Another recap of a problem we recently tackled where we had to find out why a doomed transaction was still trying to do work. A doomed transaction is one that is about to roll back. In our case, it was caused by a rare set of circumstances:
- Turning XACT_ABORT ON
- Using the “Just Do It (JDI)” pattern for upserts
- Not following the KISSS rule Keep It Simple SQL Server
If you don’t feel like reading ahead, here are the lessons. Don’t program in T-SQL. Avoid triggers. Extended events are awesome.
Getting Error 3930
Our app was getting an error coming from SQL Server. Error 3930 gives this message:
Msg 3930, Level 16, State 1, Line 14
The current transaction cannot be committed and cannot support operations that
write to the log file. Roll back the transaction.
Google pointed me to this Stackoverflow question where Remus Rusanu talks about doomed transactions. You’re not allowed to do work in a catch block if your transaction is doomed. He then points to more information about uncommittable transactions in the TRY/CATCH docs. According to the TRY/CATCH docs, you can get this kind of error when XACT_ABORT is turned ON. This is something we do and I wrote about why in Don’t Abandon Your Transactions.
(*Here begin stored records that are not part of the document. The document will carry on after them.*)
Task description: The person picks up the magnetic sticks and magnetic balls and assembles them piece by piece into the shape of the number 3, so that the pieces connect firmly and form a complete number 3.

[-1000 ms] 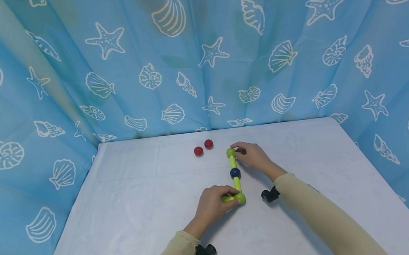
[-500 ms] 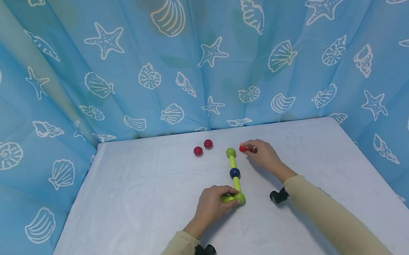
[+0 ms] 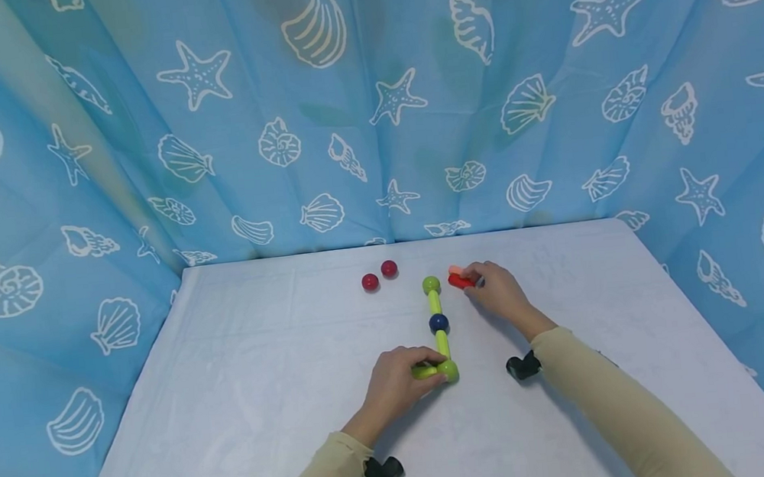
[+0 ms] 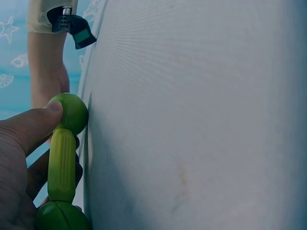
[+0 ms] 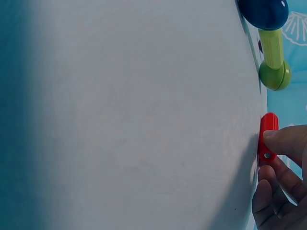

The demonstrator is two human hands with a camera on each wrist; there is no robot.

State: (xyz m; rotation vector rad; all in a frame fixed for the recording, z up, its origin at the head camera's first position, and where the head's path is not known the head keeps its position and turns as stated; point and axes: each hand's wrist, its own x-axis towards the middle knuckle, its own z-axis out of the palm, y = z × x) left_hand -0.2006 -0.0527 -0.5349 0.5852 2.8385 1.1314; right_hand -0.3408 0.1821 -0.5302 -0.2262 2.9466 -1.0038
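Note:
A chain of lime rods (image 3: pixel 435 302) and balls runs away from me on the table, a dark blue ball (image 3: pixel 438 323) in its middle and a green ball (image 3: pixel 431 285) at its far end. At the near corner my left hand (image 3: pixel 396 387) pinches the green corner ball (image 4: pixel 72 112), thumb on top of it. A ribbed lime rod (image 4: pixel 62 165) extends from that ball under the hand to another green ball (image 4: pixel 62 216). Right of the far end, my right hand (image 3: pixel 496 289) pinches a red rod (image 5: pixel 268 136) close over the table. An orange rod (image 3: pixel 456 270) shows beside the red one.
Two red balls (image 3: pixel 370 282) lie near the back of the white-covered table (image 3: pixel 264 373), left of the chain. A blue curtain (image 3: pixel 357 118) with shell prints hangs behind. Black wrist cameras (image 3: pixel 384 472) hang under both sleeves.
My right hand has left the far green ball and moved right. Red and orange rods have come into view at its fingertips. The left hand and chain have stayed put.

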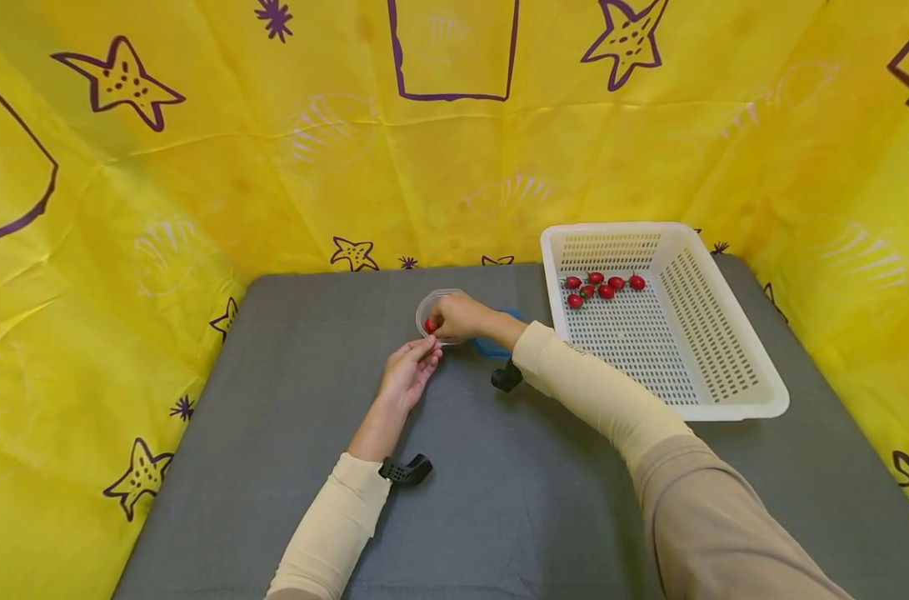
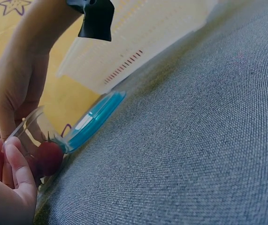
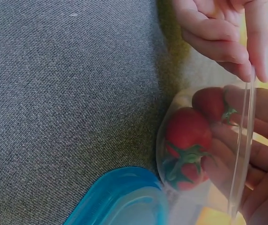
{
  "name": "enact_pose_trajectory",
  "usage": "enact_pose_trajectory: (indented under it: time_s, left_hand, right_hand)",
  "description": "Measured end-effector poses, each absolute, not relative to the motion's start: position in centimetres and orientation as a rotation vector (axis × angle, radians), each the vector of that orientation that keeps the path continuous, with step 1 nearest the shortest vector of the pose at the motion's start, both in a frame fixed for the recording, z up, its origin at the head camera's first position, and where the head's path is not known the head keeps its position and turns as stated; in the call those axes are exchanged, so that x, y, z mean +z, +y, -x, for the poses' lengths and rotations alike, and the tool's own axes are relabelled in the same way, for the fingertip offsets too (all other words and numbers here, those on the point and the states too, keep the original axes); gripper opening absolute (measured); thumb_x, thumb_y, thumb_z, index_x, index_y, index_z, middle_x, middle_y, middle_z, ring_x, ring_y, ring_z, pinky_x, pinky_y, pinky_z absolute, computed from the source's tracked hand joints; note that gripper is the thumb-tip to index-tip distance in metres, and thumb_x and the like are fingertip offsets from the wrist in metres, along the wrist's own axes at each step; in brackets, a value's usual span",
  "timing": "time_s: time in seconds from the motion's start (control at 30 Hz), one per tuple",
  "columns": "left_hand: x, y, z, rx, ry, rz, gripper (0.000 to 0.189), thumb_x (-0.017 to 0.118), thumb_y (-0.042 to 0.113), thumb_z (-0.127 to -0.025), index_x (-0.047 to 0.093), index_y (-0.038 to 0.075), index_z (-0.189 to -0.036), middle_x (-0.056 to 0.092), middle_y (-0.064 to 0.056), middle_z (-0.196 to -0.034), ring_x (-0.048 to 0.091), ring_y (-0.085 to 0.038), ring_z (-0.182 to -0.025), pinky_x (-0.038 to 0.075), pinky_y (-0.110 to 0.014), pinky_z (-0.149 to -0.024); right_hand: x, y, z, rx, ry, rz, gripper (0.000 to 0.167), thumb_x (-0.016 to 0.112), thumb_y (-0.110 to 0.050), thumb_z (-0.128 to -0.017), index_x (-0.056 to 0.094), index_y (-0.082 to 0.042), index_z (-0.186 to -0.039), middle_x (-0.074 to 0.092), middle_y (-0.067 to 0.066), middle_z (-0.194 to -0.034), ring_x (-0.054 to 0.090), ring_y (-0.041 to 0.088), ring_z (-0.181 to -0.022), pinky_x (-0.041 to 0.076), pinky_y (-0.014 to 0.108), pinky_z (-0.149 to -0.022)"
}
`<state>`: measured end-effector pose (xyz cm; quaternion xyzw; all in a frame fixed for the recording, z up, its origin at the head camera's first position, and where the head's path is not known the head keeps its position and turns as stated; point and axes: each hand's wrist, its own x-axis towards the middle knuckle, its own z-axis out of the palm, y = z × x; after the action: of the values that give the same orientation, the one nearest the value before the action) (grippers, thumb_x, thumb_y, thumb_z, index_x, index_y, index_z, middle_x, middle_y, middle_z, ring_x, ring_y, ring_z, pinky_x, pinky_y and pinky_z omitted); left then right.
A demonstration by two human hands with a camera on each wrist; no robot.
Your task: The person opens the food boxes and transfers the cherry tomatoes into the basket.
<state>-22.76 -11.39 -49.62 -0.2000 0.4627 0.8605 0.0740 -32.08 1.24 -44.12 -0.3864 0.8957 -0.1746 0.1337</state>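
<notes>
A small round clear plastic container [image 1: 441, 292] stands near the far side of the table. My left hand [image 1: 409, 375] pinches its near rim between thumb and fingers. My right hand [image 1: 465, 318] reaches down inside with curled fingers. In the right wrist view, those fingers hold a cherry tomato [image 3: 210, 104] against the upper part of the container. More cherry tomatoes [image 3: 187, 127] with green stems lie below it, seen through the clear wall. The container's blue lid [image 3: 117, 199] lies right beside it, partly hidden under my right arm in the head view.
A large white perforated plastic basket [image 1: 771, 402] stands on the right of the table. Several cherry tomatoes [image 1: 606, 292] lie in its far left corner. Grey cloth covers the table [image 1: 289, 400]. A yellow patterned curtain [image 1: 237, 192] surrounds the back and sides.
</notes>
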Motion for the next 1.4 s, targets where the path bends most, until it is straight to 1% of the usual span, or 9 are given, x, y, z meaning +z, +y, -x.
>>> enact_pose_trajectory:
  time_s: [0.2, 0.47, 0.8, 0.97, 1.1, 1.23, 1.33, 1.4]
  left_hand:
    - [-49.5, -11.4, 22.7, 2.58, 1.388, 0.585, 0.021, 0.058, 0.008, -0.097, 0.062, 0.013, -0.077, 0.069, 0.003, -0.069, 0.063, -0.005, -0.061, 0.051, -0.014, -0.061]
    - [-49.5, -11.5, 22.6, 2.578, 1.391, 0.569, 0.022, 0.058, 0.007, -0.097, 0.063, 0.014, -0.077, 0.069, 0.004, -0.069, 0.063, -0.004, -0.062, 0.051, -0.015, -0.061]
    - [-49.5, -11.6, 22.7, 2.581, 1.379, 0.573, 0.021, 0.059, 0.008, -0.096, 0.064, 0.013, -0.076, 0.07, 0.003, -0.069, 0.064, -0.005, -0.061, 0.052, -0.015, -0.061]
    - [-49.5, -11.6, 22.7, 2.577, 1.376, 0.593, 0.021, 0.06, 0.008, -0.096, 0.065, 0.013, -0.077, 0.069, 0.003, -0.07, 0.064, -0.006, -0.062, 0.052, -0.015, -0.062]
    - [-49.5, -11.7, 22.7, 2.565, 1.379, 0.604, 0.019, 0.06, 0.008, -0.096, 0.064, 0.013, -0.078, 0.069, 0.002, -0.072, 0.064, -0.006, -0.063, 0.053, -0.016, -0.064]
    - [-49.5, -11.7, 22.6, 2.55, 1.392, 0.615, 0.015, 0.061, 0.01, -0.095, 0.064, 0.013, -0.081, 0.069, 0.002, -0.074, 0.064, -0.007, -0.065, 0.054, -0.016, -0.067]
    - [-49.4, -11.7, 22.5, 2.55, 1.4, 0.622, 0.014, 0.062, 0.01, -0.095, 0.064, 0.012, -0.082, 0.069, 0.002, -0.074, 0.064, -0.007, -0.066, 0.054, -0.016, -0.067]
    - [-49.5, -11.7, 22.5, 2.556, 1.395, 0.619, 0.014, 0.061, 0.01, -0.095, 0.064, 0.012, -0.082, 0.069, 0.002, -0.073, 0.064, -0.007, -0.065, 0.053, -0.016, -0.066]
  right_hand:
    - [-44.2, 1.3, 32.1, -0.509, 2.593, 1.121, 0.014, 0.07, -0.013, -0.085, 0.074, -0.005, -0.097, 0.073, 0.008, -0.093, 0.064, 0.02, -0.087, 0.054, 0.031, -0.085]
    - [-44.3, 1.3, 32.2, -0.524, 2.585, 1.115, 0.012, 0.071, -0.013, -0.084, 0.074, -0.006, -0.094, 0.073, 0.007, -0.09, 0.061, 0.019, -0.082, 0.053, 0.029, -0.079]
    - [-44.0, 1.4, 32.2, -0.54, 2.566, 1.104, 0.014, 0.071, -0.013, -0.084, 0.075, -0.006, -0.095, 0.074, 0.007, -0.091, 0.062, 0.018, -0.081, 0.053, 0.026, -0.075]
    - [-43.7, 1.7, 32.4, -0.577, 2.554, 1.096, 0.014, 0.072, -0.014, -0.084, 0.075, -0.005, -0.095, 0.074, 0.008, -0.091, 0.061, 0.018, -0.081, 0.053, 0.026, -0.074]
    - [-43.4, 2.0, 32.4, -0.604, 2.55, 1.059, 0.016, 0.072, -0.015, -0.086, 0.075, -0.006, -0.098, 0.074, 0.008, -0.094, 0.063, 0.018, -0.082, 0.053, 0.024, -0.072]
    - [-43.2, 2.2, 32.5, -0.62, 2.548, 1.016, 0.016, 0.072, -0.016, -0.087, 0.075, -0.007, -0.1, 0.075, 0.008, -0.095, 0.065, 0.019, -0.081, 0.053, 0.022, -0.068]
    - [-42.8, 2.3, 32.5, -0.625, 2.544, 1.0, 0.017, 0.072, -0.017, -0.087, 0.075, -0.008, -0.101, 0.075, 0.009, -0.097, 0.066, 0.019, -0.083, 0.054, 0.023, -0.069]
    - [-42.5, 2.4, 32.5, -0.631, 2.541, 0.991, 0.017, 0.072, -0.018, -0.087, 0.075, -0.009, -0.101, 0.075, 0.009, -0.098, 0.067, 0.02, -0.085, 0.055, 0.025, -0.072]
So there’s a CATCH block catching some error in a TRY block. Now I wonder what that error is. The SqlException that got raised to the client only had the 3930 error above. It had nothing about the original error. I did have the procedure name though. I can look there.
So I took a look at the procedure getting called. I saw that it was calling another procedure. And that procedure called other procedures. It was a big complicated mess. The calling tree looked like this:
So the procedure was complicated and it used explicit transactions, but I couldn’t find any TRY/CATCH blocks anywhere! What I needed was a stack trace, but for T-SQL. People don’t talk about T-SQL stack traces very often. Probably because they don’t program like this in T-SQL. We can’t get a T-SQL stack trace from the SQLException (the error given to the client), so we have to get it from the server.
More Info Needed From the Server
So luckily, extended events do have T-SQL stack traces. I wanted to look at those stack traces whenever there was an error on the server. My session looked something like this:
CREATE EVENT SESSION [errors] ON SERVER ADD EVENT sqlserver.error_reported( ACTION(sqlserver.sql_text,sqlserver.tsql_stack)) ADD TARGET package0.event_file(SET filename=N'errors') GO
Then I waited
Eventually It Failed Again
First I looked for the error. The one where
error_code = 3930. I did it using Management Studio to view the session’s data.
Then I looked at the error immediately before it. The one where
is_intercepted = true. That looks something like this
The T-SQL stack trace for that error is formatted as xml
<frames> <frame level="1" handle="0x03001C021AD32B677F977801C8A6000001000000000000000000000000000000000000000000000000000000" line="17" offsetStart="634" offsetEnd="808" /> <frame level="2" handle="0x03001C02A9D0D86D90977801C8A6000000000000000000000000000000000000000000000000000000000000" line="8" offsetStart="342" offsetEnd="582" /> <frame level="3" handle="0x03001C02202218770CA27801C8A6000001000000000000000000000000000000000000000000000000000000" line="56" offsetStart="2822" offsetEnd="3218" /> </frames>
It doesn’t look to useful at first glance but you can get the actual SQL query using sys.dm_exec_sql_text.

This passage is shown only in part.